First things first. It seems obvious that the Nets want to move up but if Lively is the target, Sean Marks & co. will have to do a big deal. There is ample evidence that they’re prepared to do just that, with ESPN and other outlets, including NetsDaily, reporting that Brooklyn is willing to package their picks at No. 21 and 22 along with either Dorian Finney-Smith or Royce O’Neale to get a higher pick.
As Brian Lewis reports Thursday, the Nets have been making calls.
After The Post reported they had done their due diligence by checking in with at least four teams sitting between 10 and 16 in the draft, now comes reports they may have spoken with No. 17 as well.
But if the target is indeed Lively, then they’d have to get something done at around No. 10, where the Mavs picks or even No. 7 where the Pacers currently sit. Do the Nets have enough to get that high? ESPN and others have reported that Dallas is open to deal-making.
Woo wrote this of him and the No. 10 pick Thursday morning.
This Dallas selection has been deemed by rival teams as the most likely lottery pick to move entering draft night, with the Mavericks aiming to maximize value and searching for the highest bidder. Dallas has interest in Lively, but continues to weigh its options in trading back, looking for the right opportunity to upgrade the roster while also preferring to stay in the draft and potentially grab a player they like further down,
Derek Bast of NBADraft.net had this to say about his potential.
Lively emerged as the anchor to Duke’s suffocating defense with his immense size and length in the middle of the floor. There isn’t much to his offensive game as things stand, however teams liked the shooting potential he flashed in workouts, but the defensive upside and size has him trending towards the late lottery as the draft approaches. The fact that he only averaged 5 ppg at Duke and under 10ppg (8.7) in EYBL seems to no longer be of any concern considering his draft projection.
Lively’s defense is helped by his length and athleticism. His wingspan was measured at 7’7”, his standing reach at 9’4” and his max vertical at 40” at the NBA Draft Combine last month. That fits with the Nets desire to build their on-court culture around defense. Here’s some highlights from his year at Duke:
Then, there’s his character, which is something the Nets want to improve in their overall culture. Also on Wednesday, Bobby Marks became emotional as he discussed his interview with Lively.

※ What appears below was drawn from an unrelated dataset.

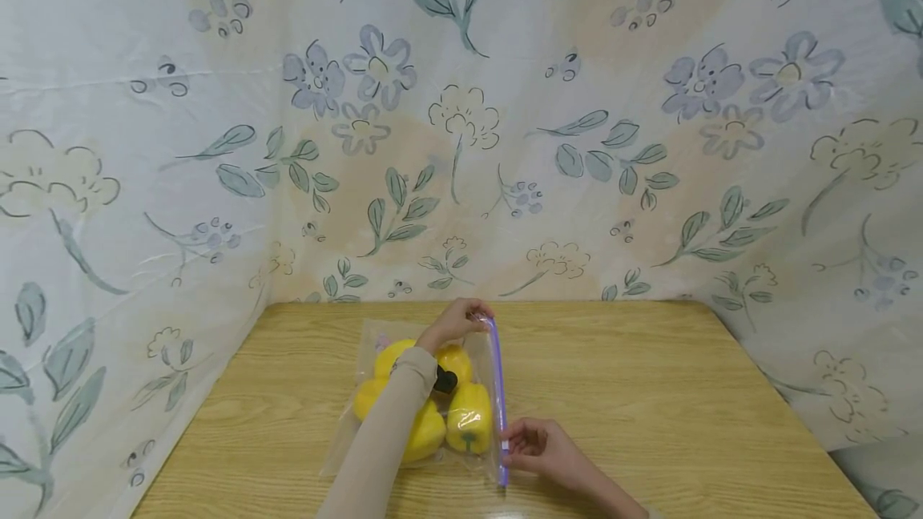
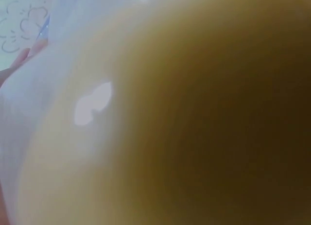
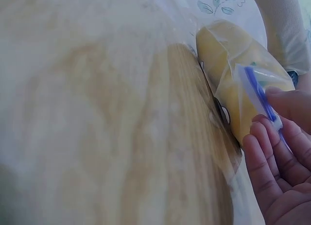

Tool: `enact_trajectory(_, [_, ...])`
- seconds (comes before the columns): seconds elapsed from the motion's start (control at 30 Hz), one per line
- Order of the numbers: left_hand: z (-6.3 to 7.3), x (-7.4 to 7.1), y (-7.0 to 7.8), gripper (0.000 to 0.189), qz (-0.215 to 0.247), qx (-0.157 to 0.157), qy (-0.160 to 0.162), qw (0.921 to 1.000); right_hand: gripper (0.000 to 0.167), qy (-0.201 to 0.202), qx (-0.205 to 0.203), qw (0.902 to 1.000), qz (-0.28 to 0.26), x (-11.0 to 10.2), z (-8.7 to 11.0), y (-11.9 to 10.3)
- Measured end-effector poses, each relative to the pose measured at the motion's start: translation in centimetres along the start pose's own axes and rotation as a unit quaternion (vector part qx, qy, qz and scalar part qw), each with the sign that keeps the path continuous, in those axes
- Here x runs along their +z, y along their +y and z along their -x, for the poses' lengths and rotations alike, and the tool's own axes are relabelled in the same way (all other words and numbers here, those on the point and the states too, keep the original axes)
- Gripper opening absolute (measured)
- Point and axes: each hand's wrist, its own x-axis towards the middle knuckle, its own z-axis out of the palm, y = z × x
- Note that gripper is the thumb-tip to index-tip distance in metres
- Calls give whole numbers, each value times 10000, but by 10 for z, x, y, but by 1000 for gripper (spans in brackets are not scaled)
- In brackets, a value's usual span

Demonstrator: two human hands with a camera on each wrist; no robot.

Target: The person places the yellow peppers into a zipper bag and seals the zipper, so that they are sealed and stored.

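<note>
A clear zip bag (image 1: 344, 448) lies on the wooden table, holding several yellow bell peppers (image 1: 470, 413); one shows a green stem toward the near side. Along the bag's right edge runs a purple zip strip (image 1: 497, 375). My left hand (image 1: 456, 323) reaches across the bag and grips the far end of this strip. Near the strip's other end, my right hand (image 1: 544, 452) pinches the small white slider (image 3: 277, 122) between thumb and fingers. The left wrist view is mostly filled by a blurred yellow pepper (image 2: 63, 152) very close to the camera.
The wood-grained table (image 1: 613, 375) extends on both sides of the bag. Behind it and along the sides hangs a floral cloth (image 1: 461, 183). My left sleeve and dark wrist camera (image 1: 445, 380) pass over the peppers and hide some of them.
</note>
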Motion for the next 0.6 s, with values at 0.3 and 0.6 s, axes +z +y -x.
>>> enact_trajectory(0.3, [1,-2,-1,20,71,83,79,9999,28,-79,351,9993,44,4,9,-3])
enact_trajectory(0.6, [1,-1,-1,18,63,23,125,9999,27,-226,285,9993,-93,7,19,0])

“I’ve sat with a lot of draft prospects in my career and there’s only been two — Jimmy Butler in 2011 and Dereck recently — where my emotions got the best of me, where I almost had to walk out of the room,” said Marks who was the Nets assistant GM before his ESPN gig ... and has also prepped draft prospects.”
“His father passed away in 2014, his mom Kathy was diagnosed with cancer ... thankfully, she’s in remission right now since 2022. The only child, he took care of his mom. She took care of him. It is one of the great stories of this Draft.
“Thursday means a lot to all these draft prospects but Malika you can sense this means just a little bit more to Dereck.”
How would Lively fit. The Nets have two young bigs already. Nic Claxton, who’s 24 and coming off a sterling season that saw him lead the league in shooting percentage and finished second in blocked shots. Sharpe, who’s still only 21, showed some growth last season in both Brooklyn and Long Island. As Billy Reinhardt who has written for us tweeted Wednesday, Marks has a history of “backfilling” bigs.
Brooklyn has brought players in for last minute workouts often over the years. The advantage to having the Draft in NY.— Billy Reinhardt (@BillyReinhardt) June 21, 2023
Keep in mind, Sean Marks has backfilled center every two years with a 1st round talent (Allen ‘17, Claxton ‘19, Sharpe ‘21). Dereck Lively II fits the mold. https://t.co/91O3qcMFmq
We’ve also seen workout videos of Claxton practicing 3-pointers this summer, just as Sharpe did last season.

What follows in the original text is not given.